Records from a collection:
==================================================

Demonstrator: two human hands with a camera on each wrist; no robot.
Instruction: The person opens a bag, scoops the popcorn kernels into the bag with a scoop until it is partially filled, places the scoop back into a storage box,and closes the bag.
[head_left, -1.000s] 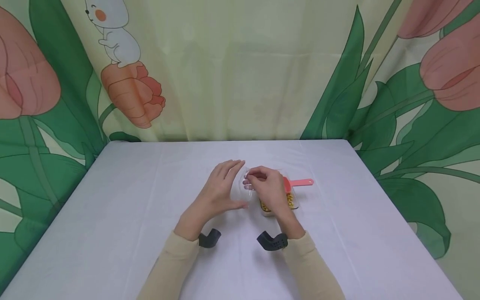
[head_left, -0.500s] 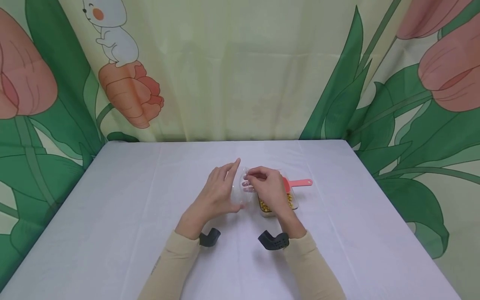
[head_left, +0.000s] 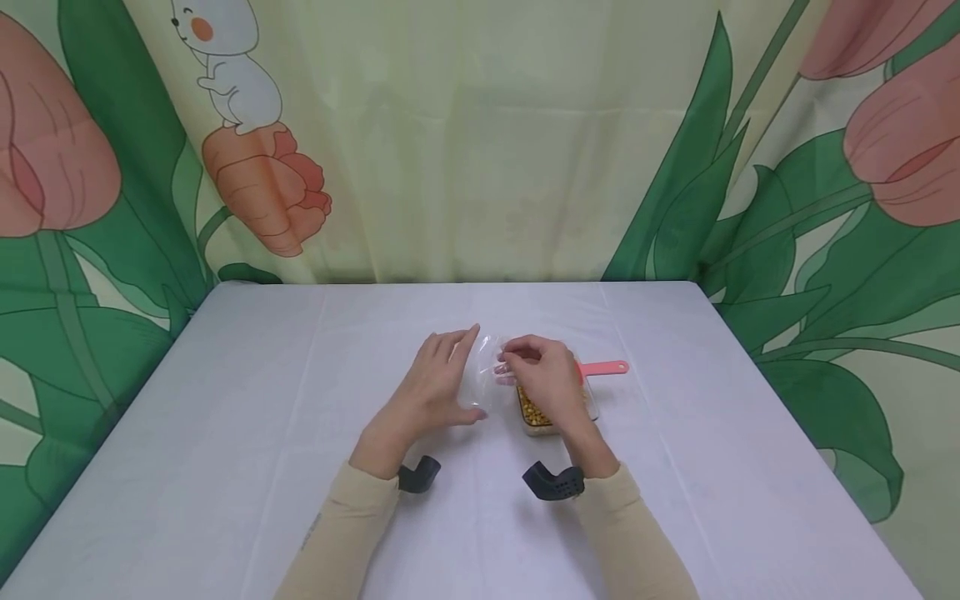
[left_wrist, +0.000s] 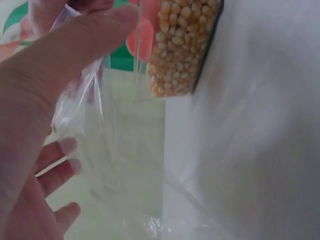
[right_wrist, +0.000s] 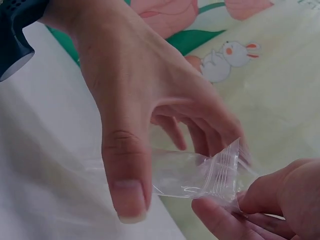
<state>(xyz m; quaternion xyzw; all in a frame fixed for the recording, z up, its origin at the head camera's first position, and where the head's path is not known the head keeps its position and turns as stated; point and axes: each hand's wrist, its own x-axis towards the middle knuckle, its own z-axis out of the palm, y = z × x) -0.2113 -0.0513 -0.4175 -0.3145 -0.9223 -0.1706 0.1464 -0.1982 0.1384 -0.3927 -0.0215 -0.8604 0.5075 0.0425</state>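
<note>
A clear zip bag (head_left: 480, 379) hangs between the two hands. My right hand (head_left: 551, 382) pinches its ridged zip edge (right_wrist: 225, 172) between thumb and fingers. Around the bag's other side lies my left hand (head_left: 429, 385), its fingers extended and the thumb (left_wrist: 95, 32) well apart from them; it pinches nothing. Just beneath and beside the right hand stands a clear box (head_left: 542, 431) of yellow corn kernels (left_wrist: 177, 50), partly hidden by that hand. A pink scoop (head_left: 606, 367) rests at the box, its handle pointing right; the right hand covers part of it.
A white cloth covers the table (head_left: 225, 467). Its far edge meets a printed curtain (head_left: 480, 167) with tulips, a rabbit and a carrot. A dark camera mount sits on each wrist, left (head_left: 420, 475) and right (head_left: 553, 482).
My right hand has shifted slightly right with the bag's edge. The left fingertips have drawn a little left, widening the gap between the hands. The box and scoop stay put.
</note>
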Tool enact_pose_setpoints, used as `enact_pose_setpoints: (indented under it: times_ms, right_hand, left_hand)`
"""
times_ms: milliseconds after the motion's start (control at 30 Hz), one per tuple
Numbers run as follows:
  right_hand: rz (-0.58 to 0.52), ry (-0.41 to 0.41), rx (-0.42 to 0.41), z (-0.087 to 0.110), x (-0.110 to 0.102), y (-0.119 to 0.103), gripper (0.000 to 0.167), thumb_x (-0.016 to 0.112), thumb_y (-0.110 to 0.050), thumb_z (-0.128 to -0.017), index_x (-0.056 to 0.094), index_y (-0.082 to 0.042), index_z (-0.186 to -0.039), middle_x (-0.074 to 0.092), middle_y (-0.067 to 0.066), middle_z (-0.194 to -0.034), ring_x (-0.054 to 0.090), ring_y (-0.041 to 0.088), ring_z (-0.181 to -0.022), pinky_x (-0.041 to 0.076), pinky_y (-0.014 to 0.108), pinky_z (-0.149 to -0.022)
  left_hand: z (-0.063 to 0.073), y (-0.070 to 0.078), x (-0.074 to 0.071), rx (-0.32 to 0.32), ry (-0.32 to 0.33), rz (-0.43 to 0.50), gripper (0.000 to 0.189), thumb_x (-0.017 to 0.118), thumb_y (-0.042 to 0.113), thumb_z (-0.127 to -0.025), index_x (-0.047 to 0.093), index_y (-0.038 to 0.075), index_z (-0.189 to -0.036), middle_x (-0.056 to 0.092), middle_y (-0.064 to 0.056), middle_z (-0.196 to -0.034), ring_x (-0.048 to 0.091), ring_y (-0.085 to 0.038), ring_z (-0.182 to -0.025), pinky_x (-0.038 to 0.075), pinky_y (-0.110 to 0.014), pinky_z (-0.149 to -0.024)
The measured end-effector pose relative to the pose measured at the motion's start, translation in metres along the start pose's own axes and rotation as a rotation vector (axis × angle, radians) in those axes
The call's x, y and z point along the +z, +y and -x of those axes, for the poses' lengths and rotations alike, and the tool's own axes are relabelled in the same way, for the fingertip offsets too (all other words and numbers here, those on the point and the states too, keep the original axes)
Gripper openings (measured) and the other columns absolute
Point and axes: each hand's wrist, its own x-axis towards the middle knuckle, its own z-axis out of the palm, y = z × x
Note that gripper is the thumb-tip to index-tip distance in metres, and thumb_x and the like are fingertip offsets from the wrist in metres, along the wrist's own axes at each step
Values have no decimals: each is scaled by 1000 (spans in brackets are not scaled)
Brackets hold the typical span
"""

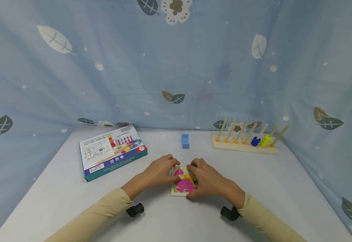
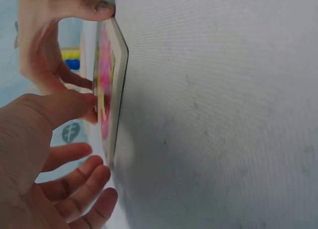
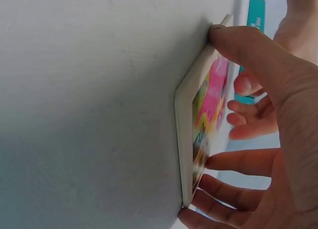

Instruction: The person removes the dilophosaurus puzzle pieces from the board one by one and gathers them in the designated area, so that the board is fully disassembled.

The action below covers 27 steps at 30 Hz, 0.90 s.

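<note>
A small wooden puzzle board (image 1: 180, 194) with a pink dinosaur picture lies flat on the white table, between both hands. My left hand (image 1: 161, 170) comes in from its left side. The left thumb (image 2: 74, 107) touches the picture, while the other fingers are loosely bent by the board's edge. From the right, my right hand (image 1: 209, 179) spans the board and holds it by its edges. Its thumb (image 3: 238, 40) is at the near edge, with fingertips at the opposite edge and corner. The right hand covers part of the picture in the head view.
Behind the board stands a light blue block (image 1: 185, 142). A flat toy box (image 1: 112, 151) lies at left. At the back right, a wooden peg stand (image 1: 239, 147) carries blue beads (image 1: 255, 141) and yellow beads (image 1: 265, 141). A patterned blue curtain (image 1: 206, 74) surrounds the table.
</note>
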Motion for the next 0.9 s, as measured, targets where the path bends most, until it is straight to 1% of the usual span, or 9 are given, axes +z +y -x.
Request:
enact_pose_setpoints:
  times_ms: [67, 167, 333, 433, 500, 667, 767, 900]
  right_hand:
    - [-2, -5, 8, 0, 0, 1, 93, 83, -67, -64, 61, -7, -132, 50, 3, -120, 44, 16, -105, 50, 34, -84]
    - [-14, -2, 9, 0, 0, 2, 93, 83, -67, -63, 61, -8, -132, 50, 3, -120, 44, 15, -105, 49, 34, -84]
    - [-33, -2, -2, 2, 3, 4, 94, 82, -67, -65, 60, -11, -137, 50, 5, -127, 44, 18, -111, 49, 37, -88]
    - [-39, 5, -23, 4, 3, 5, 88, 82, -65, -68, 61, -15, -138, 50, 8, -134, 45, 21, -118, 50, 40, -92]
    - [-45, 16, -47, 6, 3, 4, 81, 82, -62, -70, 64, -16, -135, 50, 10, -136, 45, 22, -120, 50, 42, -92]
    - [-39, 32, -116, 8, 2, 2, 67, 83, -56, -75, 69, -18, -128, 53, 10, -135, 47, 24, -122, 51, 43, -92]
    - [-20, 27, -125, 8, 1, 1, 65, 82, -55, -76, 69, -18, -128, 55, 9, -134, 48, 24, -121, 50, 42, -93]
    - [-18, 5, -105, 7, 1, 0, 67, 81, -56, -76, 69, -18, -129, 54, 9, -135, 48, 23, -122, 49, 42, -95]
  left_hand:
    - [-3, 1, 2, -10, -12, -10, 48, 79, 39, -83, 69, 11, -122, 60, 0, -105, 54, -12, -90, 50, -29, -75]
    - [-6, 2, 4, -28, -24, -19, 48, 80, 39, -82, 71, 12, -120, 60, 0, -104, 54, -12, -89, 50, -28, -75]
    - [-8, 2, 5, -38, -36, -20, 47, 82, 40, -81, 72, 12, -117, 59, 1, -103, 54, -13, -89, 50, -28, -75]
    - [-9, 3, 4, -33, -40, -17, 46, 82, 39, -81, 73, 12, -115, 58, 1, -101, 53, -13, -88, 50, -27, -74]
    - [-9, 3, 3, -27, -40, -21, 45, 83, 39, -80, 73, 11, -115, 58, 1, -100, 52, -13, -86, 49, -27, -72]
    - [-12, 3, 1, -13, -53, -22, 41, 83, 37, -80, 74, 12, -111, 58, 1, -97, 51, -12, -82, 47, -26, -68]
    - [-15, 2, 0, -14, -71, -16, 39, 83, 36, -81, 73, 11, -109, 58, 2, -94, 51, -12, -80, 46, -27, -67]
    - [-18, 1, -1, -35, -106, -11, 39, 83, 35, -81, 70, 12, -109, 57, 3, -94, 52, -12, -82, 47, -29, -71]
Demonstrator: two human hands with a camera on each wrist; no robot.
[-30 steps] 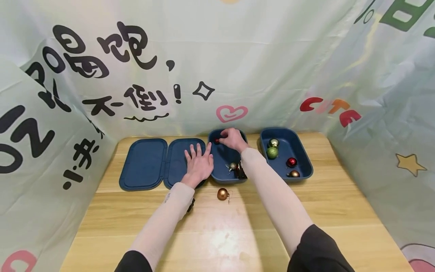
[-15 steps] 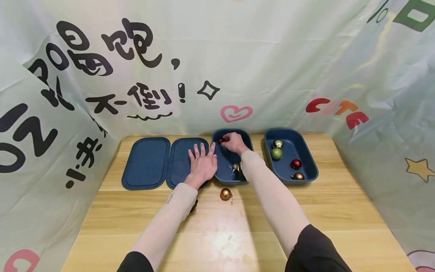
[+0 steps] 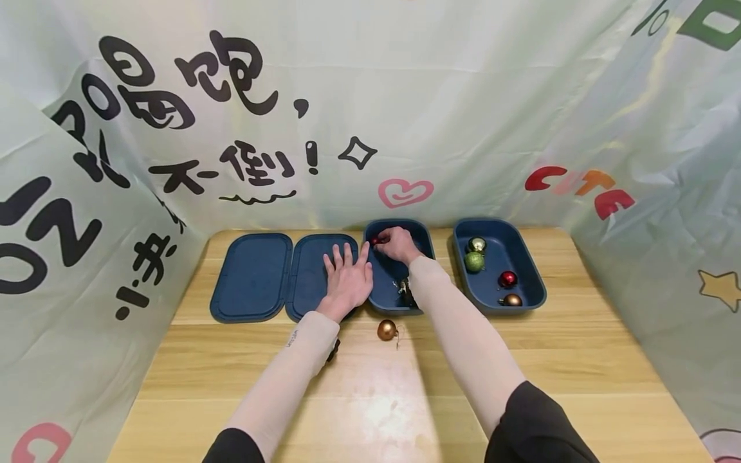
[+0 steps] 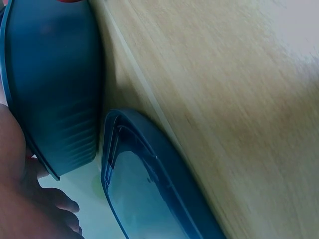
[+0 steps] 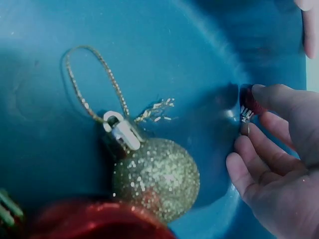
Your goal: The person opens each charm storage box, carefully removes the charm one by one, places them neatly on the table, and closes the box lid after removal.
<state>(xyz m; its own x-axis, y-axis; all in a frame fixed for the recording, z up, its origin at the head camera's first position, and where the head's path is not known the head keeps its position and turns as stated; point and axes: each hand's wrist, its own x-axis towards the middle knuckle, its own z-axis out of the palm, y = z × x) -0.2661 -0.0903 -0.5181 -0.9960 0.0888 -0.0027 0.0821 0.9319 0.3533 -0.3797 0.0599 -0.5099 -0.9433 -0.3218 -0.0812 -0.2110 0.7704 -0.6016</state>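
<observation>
In the head view, my right hand (image 3: 398,246) reaches into the middle blue box (image 3: 390,310) and pinches a red Christmas ornament (image 3: 379,240) near its far left corner. The right wrist view shows the thumb on the red ornament (image 5: 253,100), with fingers below its cap. Also in that box, a gold glitter ornament (image 5: 159,174) with a cord loop lies close to another red ornament (image 5: 94,221). My left hand (image 3: 349,283) has its fingers spread over the right-hand blue lid (image 3: 307,276), beside the box's left rim. The left wrist view shows that hand (image 4: 30,194) against the rim.
A second blue lid (image 3: 251,276) lies at the far left. The right blue box (image 3: 523,244) holds a gold ornament (image 3: 477,244), a green one (image 3: 474,261), a red one (image 3: 507,278) and a copper one (image 3: 512,300). A copper ornament (image 3: 386,330) lies on the table in front.
My right hand has shifted slightly left within the middle box, its fingers now covering more of the red ornament. My left hand keeps its place. The head view has drifted slightly.
</observation>
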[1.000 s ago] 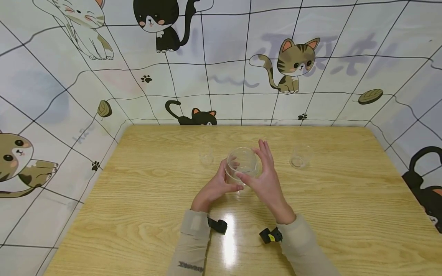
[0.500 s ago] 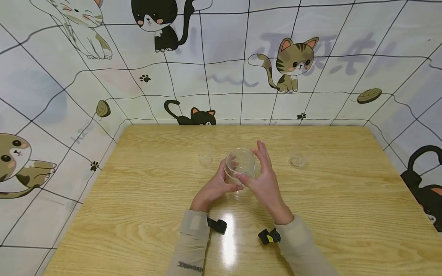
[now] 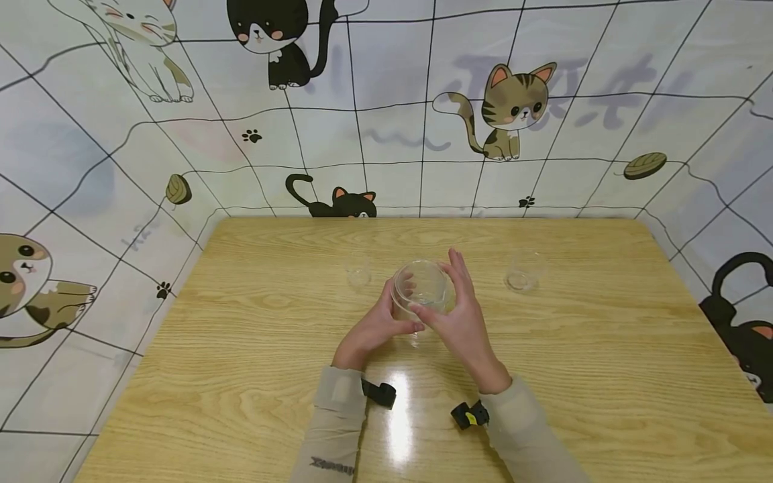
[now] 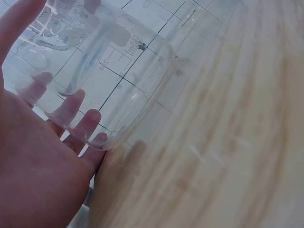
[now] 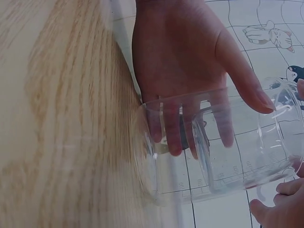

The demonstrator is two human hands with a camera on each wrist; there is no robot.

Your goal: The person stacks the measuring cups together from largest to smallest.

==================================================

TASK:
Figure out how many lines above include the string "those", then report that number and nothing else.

RESPONSE TO THIS TASK:
2